Helping the Fight Against Alzheimer's Disease

Discovering a test to detect those at risk of developing Alzheimer's Disease

What was the health challenge?

One of the main obstacles to finding a treatment for Alzheimer’s disease is difficulty detecting the condition in the earliest phases. There is no reliable test that can be used to indicate that a person is just starting to develop this form of dementia.

What was the purpose of the research?

The research was undertaken to find a new test or biomarker (indicator of the presence of Alzheimer’s) for use in future clinical research into this disease.

The research required a blood sample from a thousand people that could be tested and from whom the Alzheimer’s process had been measured in spinal fluid or using brain imaging.

Clinical data was reused from over 1,000 patients who had previously given fully informed consent to be part of several studies in different countries across Europe. These studies were already looking at the causes, natural history and progression of Alzheimer’s disease.

Why and how was health data used?

Data included clinical observations and measurements, test results from brain imaging, biochemical test results, and genetic results. All the data was pseudonymised and only the clinical data necessary for the study was transferred to the universities of Oxford and Maastricht for analysis.

Setting up a research study to collect new data would have taken many years and been enormously expensive.

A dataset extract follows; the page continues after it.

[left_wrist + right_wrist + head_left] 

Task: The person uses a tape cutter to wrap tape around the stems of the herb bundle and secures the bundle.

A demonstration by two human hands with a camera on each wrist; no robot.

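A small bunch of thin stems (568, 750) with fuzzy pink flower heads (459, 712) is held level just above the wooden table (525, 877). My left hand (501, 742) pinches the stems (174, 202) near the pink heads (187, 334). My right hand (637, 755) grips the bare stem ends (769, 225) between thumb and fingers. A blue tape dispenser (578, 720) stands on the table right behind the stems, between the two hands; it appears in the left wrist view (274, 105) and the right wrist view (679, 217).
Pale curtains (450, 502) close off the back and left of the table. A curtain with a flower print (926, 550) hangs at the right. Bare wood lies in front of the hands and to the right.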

Using pre-existing samples and data, this research could be performed very quickly and at a very low cost.

What was the legal basis for using the data?

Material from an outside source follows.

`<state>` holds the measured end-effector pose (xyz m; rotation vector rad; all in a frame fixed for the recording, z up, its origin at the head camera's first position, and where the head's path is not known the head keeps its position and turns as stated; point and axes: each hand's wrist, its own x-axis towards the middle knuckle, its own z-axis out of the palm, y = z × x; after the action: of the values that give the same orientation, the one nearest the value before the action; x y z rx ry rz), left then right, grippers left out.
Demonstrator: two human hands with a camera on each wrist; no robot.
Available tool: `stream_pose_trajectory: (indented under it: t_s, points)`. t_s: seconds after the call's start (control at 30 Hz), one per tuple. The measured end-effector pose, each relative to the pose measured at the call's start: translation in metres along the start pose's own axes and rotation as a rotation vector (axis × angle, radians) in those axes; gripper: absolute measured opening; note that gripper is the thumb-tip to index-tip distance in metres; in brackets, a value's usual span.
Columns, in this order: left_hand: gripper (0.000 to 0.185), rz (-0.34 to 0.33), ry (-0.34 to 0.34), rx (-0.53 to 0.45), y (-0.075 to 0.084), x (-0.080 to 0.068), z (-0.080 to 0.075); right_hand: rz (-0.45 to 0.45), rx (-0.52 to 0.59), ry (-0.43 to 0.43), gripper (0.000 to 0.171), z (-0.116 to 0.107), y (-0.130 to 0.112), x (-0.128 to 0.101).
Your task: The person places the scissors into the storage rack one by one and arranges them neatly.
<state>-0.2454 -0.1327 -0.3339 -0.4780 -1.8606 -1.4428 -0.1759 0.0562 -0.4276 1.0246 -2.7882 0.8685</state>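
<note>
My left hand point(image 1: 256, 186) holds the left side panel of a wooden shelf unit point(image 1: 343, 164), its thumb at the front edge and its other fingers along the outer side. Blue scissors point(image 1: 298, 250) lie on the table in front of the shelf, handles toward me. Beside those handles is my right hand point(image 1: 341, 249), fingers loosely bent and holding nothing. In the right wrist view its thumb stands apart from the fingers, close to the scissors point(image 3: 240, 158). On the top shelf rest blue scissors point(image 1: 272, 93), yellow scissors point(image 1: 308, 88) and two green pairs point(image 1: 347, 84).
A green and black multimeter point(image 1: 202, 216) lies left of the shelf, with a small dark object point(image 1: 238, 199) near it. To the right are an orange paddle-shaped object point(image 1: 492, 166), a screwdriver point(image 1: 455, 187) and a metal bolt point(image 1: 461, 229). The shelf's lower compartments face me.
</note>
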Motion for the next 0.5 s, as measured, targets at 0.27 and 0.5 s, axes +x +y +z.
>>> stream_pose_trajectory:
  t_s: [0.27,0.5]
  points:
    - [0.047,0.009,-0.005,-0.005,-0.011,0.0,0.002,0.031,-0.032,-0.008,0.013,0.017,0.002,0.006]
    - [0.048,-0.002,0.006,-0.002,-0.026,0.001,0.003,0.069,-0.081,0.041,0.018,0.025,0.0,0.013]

This use of health data complied with data protection legislation because all of the participants had given their fully-informed consent for their data to be used for this kind of research.

What were the results?

This research has discovered a test that is likely to be very useful at predicting which patients are at high risk of developing Alzheimer’s disease.

What was the benefit to healthcare?

The use of this new test will help to improve our understanding of Alzheimer’s disease and the provision of care.

It will help future research to quickly discover patients at the earliest stage of Alzheimer’s disease, because these are the patients for whom research is likely to reveal the most effective new treatments.

This work has also shown how valuable research can be conducted using existing data and blood samples, reducing the time to get results.